Beware the Unwitting Insider Threat

Andrea Danti/Shutterstock.com

Employees who click on dubious email attachments, plug in unsecured storage devices or leave laptops unsecured, among other problematic IT practices, may be the biggest threat posed to securing federal agency networks.

Rank-and-file federal employees and contractors unwilling to “embrace ‘The Suck’ of security” may be the biggest threat posed to securing federal agency networks.

“Accidental or careless” insiders -- employees who click on dubious email attachments, plug in unsecured storage devices or leave laptops unsecured, among other lapses in basic cyber hygiene -- unwittingly open the door to hackers and other malicious actors.

In a new survey conducted by SolarWinds and Market Connections, 53 percent of IT decision-makers cited these unwitting insider threats as the biggest source of security threats they face. That’s up from the 42 percent who said so in a similar survey last year and higher than any other category of threat.

A focus on insiders intentionally breaching security protocols -- or worse -- has grown in recent years fueled by the WikiLeaks and Edward Snowden disclosures.

But the role played by the accidental insider threat remains less understood, even as the potential for destruction, in the eyes of IT managers, continues to grow.

About 64 percent of survey respondents said they view insider threats as just as damaging, if not more so, than malicious outsiders. Just considering insider threats, 57 percent of respondents said they considered accidental breaches caused by insiders to be at least as damaging as those caused by malicious insiders.

So what exactly are these inadvertent insider threats doing that puts their workplaces at risk?

About half of survey respondents cited phishing attacks as the top cause of accidental insider breaches. Another 44 percent cited data copied to insecure devices, while 37 percent pointed to employees using personal devices against in contravention of their agency’s IT policies and poor password management.

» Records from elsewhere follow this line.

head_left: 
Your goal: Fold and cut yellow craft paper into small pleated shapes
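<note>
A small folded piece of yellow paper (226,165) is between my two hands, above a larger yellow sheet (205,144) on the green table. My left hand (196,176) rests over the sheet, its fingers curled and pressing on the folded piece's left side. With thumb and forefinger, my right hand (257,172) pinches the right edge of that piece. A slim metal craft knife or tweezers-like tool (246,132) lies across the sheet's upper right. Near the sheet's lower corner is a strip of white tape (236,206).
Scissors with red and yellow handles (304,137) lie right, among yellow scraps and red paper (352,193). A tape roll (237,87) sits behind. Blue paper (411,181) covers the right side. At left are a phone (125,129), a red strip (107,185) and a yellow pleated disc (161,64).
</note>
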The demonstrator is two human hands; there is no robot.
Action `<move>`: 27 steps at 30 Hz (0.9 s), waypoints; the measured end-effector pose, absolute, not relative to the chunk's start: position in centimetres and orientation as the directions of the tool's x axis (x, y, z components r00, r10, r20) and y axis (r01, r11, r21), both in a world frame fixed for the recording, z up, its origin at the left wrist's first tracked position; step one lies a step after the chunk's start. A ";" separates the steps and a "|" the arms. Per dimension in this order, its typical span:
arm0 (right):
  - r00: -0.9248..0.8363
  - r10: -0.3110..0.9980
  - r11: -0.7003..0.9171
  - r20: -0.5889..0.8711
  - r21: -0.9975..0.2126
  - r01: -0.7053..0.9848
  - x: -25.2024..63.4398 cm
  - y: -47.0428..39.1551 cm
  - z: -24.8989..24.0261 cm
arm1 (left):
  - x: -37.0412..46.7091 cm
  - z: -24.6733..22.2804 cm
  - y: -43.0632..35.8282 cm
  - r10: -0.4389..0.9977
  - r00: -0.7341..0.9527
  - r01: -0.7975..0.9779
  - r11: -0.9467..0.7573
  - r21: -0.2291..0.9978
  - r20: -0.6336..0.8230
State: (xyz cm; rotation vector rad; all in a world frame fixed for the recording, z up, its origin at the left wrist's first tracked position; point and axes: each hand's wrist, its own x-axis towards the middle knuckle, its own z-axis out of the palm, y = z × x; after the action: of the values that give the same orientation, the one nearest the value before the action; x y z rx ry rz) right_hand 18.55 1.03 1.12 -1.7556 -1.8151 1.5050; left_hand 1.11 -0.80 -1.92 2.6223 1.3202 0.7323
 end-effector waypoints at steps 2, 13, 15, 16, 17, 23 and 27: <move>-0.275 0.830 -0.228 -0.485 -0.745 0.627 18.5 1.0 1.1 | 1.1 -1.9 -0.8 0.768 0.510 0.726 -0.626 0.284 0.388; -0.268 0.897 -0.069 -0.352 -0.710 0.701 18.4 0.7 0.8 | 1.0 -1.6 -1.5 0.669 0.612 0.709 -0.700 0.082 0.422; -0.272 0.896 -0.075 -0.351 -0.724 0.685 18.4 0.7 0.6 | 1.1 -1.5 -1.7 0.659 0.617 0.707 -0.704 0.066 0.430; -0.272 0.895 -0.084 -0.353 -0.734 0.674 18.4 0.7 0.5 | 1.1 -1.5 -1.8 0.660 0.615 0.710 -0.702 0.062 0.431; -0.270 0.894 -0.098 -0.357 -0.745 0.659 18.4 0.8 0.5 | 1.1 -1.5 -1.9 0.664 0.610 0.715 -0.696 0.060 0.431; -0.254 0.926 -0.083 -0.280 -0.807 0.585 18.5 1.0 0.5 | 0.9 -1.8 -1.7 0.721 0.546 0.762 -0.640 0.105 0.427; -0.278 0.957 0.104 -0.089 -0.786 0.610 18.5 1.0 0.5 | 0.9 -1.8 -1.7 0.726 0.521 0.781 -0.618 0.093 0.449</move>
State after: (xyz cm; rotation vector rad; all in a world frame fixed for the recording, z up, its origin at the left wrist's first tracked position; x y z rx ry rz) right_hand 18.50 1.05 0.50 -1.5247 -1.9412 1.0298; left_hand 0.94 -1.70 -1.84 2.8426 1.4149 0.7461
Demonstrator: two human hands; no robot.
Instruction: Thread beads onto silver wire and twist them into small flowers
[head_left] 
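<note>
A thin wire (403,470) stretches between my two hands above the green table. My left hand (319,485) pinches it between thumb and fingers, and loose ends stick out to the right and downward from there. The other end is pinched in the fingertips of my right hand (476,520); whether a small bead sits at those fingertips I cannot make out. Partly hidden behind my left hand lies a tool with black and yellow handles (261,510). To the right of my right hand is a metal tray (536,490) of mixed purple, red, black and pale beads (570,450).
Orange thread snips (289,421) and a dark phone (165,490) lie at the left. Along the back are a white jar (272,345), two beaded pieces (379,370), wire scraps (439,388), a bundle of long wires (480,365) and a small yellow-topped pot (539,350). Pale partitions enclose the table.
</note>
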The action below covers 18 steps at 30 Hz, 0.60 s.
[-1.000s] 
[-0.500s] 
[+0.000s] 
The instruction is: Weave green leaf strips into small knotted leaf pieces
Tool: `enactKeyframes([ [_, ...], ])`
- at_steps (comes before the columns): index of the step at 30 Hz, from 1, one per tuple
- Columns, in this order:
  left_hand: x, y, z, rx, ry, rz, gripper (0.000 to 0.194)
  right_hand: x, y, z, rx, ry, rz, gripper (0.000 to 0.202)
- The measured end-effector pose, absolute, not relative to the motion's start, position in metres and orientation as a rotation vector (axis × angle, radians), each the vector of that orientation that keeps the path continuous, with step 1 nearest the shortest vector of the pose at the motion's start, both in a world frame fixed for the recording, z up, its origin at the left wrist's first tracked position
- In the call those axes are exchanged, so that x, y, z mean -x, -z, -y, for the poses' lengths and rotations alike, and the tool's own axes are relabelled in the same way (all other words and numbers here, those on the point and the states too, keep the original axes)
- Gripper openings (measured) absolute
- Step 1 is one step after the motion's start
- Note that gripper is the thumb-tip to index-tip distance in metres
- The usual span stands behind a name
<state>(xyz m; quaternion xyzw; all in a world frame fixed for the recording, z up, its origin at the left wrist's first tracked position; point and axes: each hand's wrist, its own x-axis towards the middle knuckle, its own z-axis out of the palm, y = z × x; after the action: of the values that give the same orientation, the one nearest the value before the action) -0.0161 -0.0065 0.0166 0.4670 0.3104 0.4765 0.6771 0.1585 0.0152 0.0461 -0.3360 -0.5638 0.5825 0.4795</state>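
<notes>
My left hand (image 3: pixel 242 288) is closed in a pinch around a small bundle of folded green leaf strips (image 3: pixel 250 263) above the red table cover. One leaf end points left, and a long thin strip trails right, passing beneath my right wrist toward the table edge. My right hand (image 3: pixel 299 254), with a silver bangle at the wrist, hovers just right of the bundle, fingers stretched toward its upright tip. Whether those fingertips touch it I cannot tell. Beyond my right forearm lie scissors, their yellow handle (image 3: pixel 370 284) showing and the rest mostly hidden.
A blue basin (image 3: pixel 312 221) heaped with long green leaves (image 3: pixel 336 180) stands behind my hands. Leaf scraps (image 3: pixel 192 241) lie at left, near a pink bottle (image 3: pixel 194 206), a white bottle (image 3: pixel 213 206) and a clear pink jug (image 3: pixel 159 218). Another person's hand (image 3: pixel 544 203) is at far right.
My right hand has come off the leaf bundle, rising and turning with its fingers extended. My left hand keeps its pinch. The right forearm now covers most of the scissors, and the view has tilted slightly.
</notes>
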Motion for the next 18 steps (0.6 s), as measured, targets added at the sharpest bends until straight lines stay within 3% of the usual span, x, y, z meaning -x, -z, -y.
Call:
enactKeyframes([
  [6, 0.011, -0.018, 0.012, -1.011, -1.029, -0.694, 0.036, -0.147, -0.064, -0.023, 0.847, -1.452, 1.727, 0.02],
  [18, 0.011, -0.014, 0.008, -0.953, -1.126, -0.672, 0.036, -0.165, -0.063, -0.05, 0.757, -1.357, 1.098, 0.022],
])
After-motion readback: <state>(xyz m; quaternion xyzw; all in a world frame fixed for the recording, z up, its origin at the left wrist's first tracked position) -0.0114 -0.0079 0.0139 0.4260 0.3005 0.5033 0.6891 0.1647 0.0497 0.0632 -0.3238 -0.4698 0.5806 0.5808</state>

“Interestingly, we have positioned ourselves relatively strongly against external threats, but it is the accidental or malicious insider threat which has caused us more problems,” a respondent identified as a director of operations at the Defense Contract Management Agency is quoted as saying in the report accompanying the survey results.

Another respondent offered a more succinct summation of the problem.

“The people just need to get used to ‘The Suck’ of security,” a defense coordinating officer for the Army said. “It will take time to work in an environment which is designed to protect the organization and the individual.”

Federal employee are likely used to being bombarded with emails from their IT shops exhorting them not to open suspicious links.

Still, insider threats remain difficult to detect.

Forty percent of respondents cited the sheer volume of network activity, another 35 percent pointed to a lack of IT training and 35 percent cited the growing use of cloud services as reasons for the difficulty in pinpointing suspicious insider activity -- intentional or not.

The deployment of mobile devices in the workplace has also made securing against accidental insiders more difficult. Fifty-six percent of respondents cited the increased use of mobile technology as the biggest barrier to preventing well-intentioned but hapless insider threats.

IT managers also say their agencies aren’t necessarily ready to shell out more money to combat accidental insiders.

Spending on traditional cybersecurity measures, such as intrusion-detection and prevention systems, remains big bucks. Some 70 percent of respondents said their agencies had actually increased spending on fighting hackers and other outside cyber miscreants.

But less than half of respondents said their agencies had done the same for combating the insider threat.

The survey results probably aren’t all that earth-shattering for federal IT managers.

At a cybersecurity conference in Washington, D.C., last month, Jeff Wagner, security operations manager at the Office of Personnel Management, recounted once virtually monitoring a user who was “desperately trying” to open an email attachment flagged by the agency’s intrusion-prevention system as a phishing attempt.

The user eventually disconnected from the virtual-private network linking her computer to the agency’s cyber-defense measures, opened the link and promptly got infected.

"I will have a job until the end of time simply because I have users,” Wagner said.